Leave the pictures behind and reproduce every line of the listing exactly.

- - - - -

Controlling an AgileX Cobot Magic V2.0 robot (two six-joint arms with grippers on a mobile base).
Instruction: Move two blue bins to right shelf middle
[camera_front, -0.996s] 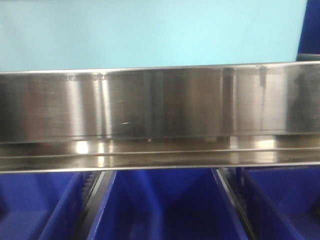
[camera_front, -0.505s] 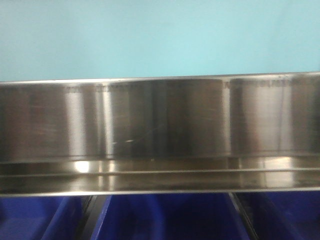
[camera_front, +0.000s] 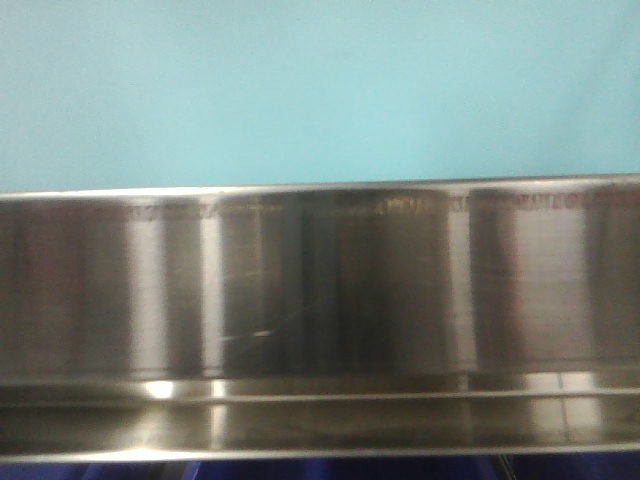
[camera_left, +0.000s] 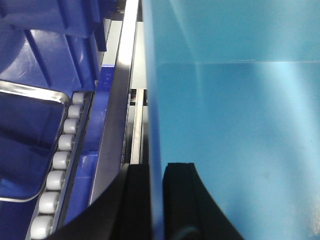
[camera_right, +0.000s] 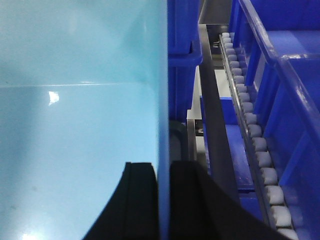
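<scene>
Two grippers pinched one pale blue bin (camera_front: 320, 90) by its opposite side walls. The left gripper (camera_left: 156, 172) straddled a thin wall, one of its fingers inside and one outside. The right gripper (camera_right: 162, 167) did likewise, and both were narrowed onto the plastic. Such a two-sided hold probably served to keep the wide bin level. In the front view the bin filled the space above the steel shelf rail (camera_front: 320, 290); whether it rested on anything could not be told. Dark blue bins (camera_right: 295, 100) sat on roller tracks (camera_right: 255, 130) alongside. Faint stamped marks ran along the rail's upper edge, too blurred to read.
</scene>
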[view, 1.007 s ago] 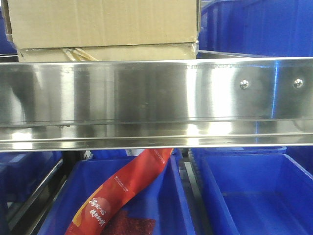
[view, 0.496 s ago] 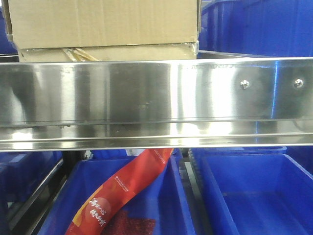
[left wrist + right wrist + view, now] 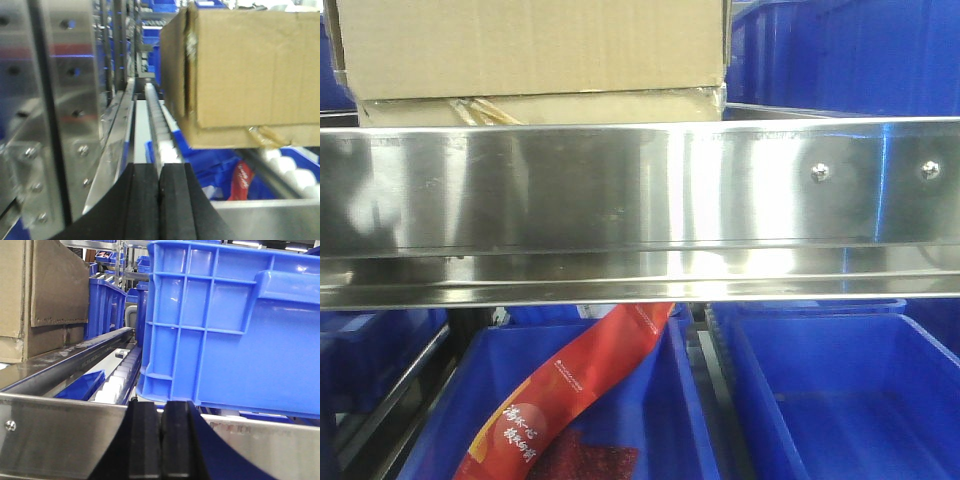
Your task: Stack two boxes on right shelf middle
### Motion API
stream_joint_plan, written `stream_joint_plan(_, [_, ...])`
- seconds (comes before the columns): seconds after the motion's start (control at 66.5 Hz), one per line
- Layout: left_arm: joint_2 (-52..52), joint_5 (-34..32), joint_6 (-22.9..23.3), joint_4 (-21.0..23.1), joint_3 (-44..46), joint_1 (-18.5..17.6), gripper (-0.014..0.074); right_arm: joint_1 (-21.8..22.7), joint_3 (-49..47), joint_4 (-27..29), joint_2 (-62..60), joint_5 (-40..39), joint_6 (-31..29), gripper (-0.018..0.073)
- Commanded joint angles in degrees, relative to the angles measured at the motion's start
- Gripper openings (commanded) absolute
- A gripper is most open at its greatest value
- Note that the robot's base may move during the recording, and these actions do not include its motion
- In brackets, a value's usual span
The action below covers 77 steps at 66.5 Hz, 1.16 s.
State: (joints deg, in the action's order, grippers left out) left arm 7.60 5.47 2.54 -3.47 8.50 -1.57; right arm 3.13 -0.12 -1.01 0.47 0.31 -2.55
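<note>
On my left wrist camera the left gripper [image 3: 159,200] sits low in frame, its two black pads pressed flat together with nothing between them. It's pinched closed and empty. Same story on the right wrist camera: the right gripper [image 3: 161,440] has its pads squeezed together, holding nothing.

Just beyond the left gripper I see a white roller track [image 3: 159,125] running away from me, and beside it a perforated steel upright [image 3: 65,100] filling the near side. To the other side, the upper box [image 3: 250,65] sits on the lower box [image 3: 220,136], tan cardboard, the top one overhanging a little; a loose pale tape strip [image 3: 265,135] hangs at the lower one's edge.

The right wrist view gives me what the left can't: a big blue bin [image 3: 235,325] standing on the shelf right past the gripper, ribbed wall facing me, with the boxes off at the far side of the frame, well apart from it.

The front camera alone shows the shelf lip [image 3: 620,190] straight on, mirror-bright, two screw heads [image 3: 819,171] toward one end. The stack rests directly above the lip, both boxes on the shelf. Neither gripper appears here. Below the lip are more blue bins [image 3: 820,400], one holding a red packet [image 3: 570,390] with printed lettering.
</note>
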Motion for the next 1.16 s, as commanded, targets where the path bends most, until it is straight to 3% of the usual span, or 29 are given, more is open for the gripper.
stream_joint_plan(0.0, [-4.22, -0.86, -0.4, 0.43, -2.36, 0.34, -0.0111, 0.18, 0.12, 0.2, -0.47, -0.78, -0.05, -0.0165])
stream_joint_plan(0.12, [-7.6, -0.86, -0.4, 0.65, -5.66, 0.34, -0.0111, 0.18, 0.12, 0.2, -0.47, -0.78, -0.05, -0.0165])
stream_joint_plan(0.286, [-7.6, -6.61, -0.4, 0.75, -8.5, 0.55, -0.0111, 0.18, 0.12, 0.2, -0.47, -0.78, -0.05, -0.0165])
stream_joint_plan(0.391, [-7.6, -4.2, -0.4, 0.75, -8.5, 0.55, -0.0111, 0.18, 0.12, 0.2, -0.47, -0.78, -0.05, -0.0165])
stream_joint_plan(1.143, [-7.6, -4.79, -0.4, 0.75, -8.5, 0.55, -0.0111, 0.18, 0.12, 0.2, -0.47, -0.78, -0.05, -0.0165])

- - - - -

> **RESULT**
Controlling an AgileX Cobot Magic V2.0 robot (two six-joint arms with grippers on a mobile base).
Instruction: Move two blue bins to right shelf middle
[camera_front, -0.996s] 
[camera_front, -0.505s] 
[camera_front, +0.000s] 
[camera_left, +0.000s] 
[camera_right, +0.000s] 
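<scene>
Two grippers pinched one pale blue bin (camera_front: 320, 90) by its opposite side walls. The left gripper (camera_left: 156, 172) straddled a thin wall, one of its fingers inside and one outside. The right gripper (camera_right: 162, 167) did likewise, and both were narrowed onto the plastic. Such a two-sided hold probably served to keep the wide bin level. In the front view the bin filled the space above the steel shelf rail (camera_front: 320, 290); whether it rested on anything could not be told. Dark blue bins (camera_right: 295, 100) sat on roller tracks (camera_right: 255, 130) alongside. Faint stamped marks ran along the rail's upper edge, too blurred to read.
</scene>
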[view, 1.007 s ago] 
[view, 0.496 s ago] 
[left wrist + right wrist + view, now] 
Your task: Stack two boxes on right shelf middle
### Motion API
stream_joint_plan, written `stream_joint_plan(_, [_, ...])`
- seconds (comes before the columns): seconds after the motion's start (control at 66.5 Hz), one per line
- Layout: left_arm: joint_2 (-52..52), joint_5 (-34..32), joint_6 (-22.9..23.3), joint_4 (-21.0..23.1), joint_3 (-44..46), joint_1 (-18.5..17.6), gripper (-0.014..0.074); right_arm: joint_1 (-21.8..22.7), joint_3 (-49..47), joint_4 (-27..29), joint_2 (-62..60), joint_5 (-40..39), joint_6 (-31..29), gripper (-0.018..0.073)
- Commanded joint angles in degrees, relative to the angles measured at the motion's start
- Gripper openings (commanded) absolute
- A gripper is most open at its greatest value
- Note that the robot's base may move during the recording, and these actions do not include its motion
- In brackets, a value's usual span
The action below covers 77 steps at 66.5 Hz, 1.16 s.
State: (joints deg, in the action's order, grippers left out) left arm 7.60 5.47 2.54 -3.47 8.50 -1.57; right arm 3.13 -0.12 -1.01 0.47 0.31 -2.55
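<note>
On my left wrist camera the left gripper [image 3: 159,200] sits low in frame, its two black pads pressed flat together with nothing between them. It's pinched closed and empty. Same story on the right wrist camera: the right gripper [image 3: 161,440] has its pads squeezed together, holding nothing.

Just beyond the left gripper I see a white roller track [image 3: 159,125] running away from me, and beside it a perforated steel upright [image 3: 65,100] filling the near side. To the other side, the upper box [image 3: 250,65] sits on the lower box [image 3: 220,136], tan cardboard, the top one overhanging a little; a loose pale tape strip [image 3: 265,135] hangs at the lower one's edge.

The right wrist view gives me what the left can't: a big blue bin [image 3: 235,325] standing on the shelf right past the gripper, ribbed wall facing me, with the boxes off at the far side of the frame, well apart from it.

The front camera alone shows the shelf lip [image 3: 620,190] straight on, mirror-bright, two screw heads [image 3: 819,171] toward one end. The stack rests directly above the lip, both boxes on the shelf. Neither gripper appears here. Below the lip are more blue bins [image 3: 820,400], one holding a red packet [image 3: 570,390] with printed lettering.
</note>
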Motion for the next 1.16 s, as commanded, targets where the path bends most, until it is straight to 3% of the usual span, or 29 are given, more is open for the gripper.
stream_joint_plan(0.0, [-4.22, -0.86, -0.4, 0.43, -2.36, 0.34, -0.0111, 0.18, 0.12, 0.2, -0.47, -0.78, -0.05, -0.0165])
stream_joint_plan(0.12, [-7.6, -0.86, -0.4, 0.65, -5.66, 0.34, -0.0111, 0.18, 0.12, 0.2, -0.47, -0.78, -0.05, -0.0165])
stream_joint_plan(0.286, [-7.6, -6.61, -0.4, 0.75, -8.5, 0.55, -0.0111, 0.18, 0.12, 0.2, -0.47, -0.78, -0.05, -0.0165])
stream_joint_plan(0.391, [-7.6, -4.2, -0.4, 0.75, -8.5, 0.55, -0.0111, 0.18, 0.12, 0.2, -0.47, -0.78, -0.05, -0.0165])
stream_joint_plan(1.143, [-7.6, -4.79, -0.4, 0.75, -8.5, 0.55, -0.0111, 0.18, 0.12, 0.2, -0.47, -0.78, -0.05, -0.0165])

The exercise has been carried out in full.